Step 1: Update Your Job Adverts

Stop asking, “Do you require sponsorship?” Instead, to attract the right candidates, your job descriptions should actively state: “Applicants must have pre-existing Right to Work in the UK (e.g., Graduate visa, Youth Mobility Scheme, Settled Status, or other).” This filters out ineligible candidates from the start.

Step 2: Understand the “Right to Work” Check

For candidates with these new digital visas (Graduate, YMS, HPI, or EU Settled Status), you cannot accept a physical biometric card. The only legal way to check their right to work is via the Home Office’s online service.

  • You must ask the candidate for their “share code.”
  • You must ask for their date of birth.
  • You must conduct the check online yourself via the government’s “View a job applicant’s right to work” portal. You cannot rely on a check the candidate provides to you.
  • You must save a digital or physical copy of the “profile” page from this check, dated, to prove you have met your statutory excuse against a civil penalty.

Step 3: Re-Engage with Specialist EA Recruitment Services

This complex and shifting landscape makes specialist EA recruitment services more valuable than ever. Generalist recruiters may not be aware that SOC code 4215 is no longer eligible for sponsorship. A specialist agency will understand these nuances. They will have a pre-vetted database of London-based EAs on Graduate, YMS, or HPI visas and can guide you on compliance, saving you from navigating this minefield alone.

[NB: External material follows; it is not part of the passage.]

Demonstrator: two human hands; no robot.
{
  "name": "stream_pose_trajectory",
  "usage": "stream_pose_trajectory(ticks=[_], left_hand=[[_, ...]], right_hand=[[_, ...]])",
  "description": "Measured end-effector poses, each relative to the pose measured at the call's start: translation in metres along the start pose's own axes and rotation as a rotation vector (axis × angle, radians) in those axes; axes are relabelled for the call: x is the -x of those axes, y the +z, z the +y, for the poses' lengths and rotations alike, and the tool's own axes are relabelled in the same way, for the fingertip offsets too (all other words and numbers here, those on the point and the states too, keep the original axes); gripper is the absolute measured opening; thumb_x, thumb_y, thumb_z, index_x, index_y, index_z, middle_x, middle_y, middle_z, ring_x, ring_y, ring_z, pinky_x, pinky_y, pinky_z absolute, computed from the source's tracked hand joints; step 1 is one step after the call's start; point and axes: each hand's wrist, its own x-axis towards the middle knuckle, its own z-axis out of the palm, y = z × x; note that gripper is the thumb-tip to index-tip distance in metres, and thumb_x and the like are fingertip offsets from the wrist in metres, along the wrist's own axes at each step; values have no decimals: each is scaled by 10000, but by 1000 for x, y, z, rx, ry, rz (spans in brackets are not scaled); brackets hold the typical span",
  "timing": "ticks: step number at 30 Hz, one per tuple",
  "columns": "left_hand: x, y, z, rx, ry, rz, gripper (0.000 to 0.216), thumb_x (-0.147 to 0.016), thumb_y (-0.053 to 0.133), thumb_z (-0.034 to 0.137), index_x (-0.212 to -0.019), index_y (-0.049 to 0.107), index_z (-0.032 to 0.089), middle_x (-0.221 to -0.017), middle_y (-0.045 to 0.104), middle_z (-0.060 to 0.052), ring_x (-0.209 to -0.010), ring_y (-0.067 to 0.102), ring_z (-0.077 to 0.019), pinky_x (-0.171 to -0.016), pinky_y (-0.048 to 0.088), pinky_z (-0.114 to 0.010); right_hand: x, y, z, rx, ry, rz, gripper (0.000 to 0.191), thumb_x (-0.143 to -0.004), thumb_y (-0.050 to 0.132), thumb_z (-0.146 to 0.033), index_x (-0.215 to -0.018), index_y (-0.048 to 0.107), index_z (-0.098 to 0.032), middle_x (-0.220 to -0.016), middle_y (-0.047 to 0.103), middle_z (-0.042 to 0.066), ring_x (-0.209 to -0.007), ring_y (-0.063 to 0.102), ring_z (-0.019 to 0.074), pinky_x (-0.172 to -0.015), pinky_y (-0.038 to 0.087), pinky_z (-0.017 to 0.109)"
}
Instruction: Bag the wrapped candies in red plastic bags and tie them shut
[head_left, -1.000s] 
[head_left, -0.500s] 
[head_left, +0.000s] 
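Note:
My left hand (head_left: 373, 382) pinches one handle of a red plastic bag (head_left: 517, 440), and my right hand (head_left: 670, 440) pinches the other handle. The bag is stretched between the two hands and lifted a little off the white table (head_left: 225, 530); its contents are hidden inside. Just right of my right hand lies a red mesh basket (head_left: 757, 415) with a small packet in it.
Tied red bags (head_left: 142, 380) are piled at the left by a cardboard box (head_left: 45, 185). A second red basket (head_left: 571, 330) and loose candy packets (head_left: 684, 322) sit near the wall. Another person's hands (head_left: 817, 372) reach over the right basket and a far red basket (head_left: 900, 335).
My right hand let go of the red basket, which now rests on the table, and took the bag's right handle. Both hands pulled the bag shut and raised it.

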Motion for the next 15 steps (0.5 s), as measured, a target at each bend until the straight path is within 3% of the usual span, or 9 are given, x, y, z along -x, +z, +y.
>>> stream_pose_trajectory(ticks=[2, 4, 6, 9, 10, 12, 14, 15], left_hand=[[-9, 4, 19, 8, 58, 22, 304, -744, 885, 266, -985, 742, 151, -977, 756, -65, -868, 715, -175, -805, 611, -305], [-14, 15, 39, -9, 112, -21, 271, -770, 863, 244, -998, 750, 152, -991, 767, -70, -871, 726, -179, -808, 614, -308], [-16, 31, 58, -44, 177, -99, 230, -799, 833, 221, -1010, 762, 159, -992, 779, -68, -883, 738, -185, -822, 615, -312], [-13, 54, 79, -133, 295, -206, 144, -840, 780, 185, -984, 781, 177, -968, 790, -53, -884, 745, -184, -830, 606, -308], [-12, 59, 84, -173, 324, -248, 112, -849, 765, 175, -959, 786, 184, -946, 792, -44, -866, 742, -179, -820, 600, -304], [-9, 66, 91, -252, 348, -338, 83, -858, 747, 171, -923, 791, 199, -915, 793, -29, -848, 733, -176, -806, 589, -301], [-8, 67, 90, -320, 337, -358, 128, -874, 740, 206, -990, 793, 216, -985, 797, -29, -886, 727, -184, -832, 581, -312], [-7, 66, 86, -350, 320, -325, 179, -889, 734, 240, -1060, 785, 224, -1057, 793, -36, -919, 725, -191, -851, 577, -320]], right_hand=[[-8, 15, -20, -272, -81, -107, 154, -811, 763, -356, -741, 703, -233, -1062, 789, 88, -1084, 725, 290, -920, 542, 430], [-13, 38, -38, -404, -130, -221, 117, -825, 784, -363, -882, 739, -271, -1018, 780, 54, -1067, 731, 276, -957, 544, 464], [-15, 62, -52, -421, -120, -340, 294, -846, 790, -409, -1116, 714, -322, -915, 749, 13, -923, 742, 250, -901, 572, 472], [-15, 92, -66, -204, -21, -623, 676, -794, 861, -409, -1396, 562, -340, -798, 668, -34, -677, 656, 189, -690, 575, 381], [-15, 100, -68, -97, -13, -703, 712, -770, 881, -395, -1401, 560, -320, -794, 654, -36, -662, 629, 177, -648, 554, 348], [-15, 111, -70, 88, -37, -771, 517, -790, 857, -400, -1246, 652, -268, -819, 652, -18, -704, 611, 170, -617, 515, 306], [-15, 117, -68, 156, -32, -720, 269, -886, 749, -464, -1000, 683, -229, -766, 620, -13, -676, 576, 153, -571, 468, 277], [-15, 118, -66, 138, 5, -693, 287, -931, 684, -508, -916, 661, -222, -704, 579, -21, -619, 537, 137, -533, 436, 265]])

Conclusion: Adapting to the New Talent Pool

The post-Brexit recruitment landscape for Executive Assistants in London is now clear: the door for new sponsorship is closed. This strategic shift by the UK government forces employers to adapt. Success no longer lies in navigating the sponsorship system for this role, but in effectively tapping into the rich, new talent pools of unsponsored non-UK nationals who are already in the country.

By focusing your search on candidates with Graduate, Youth Mobility, or High Potential Individual visas, and by implementing a robust digital Right to Work check process, you can legally and efficiently hire exceptional international EAs. The challenge has shifted from sponsorship bureaucracy to smart, informed recruitment that targets the right talent pool from the outset.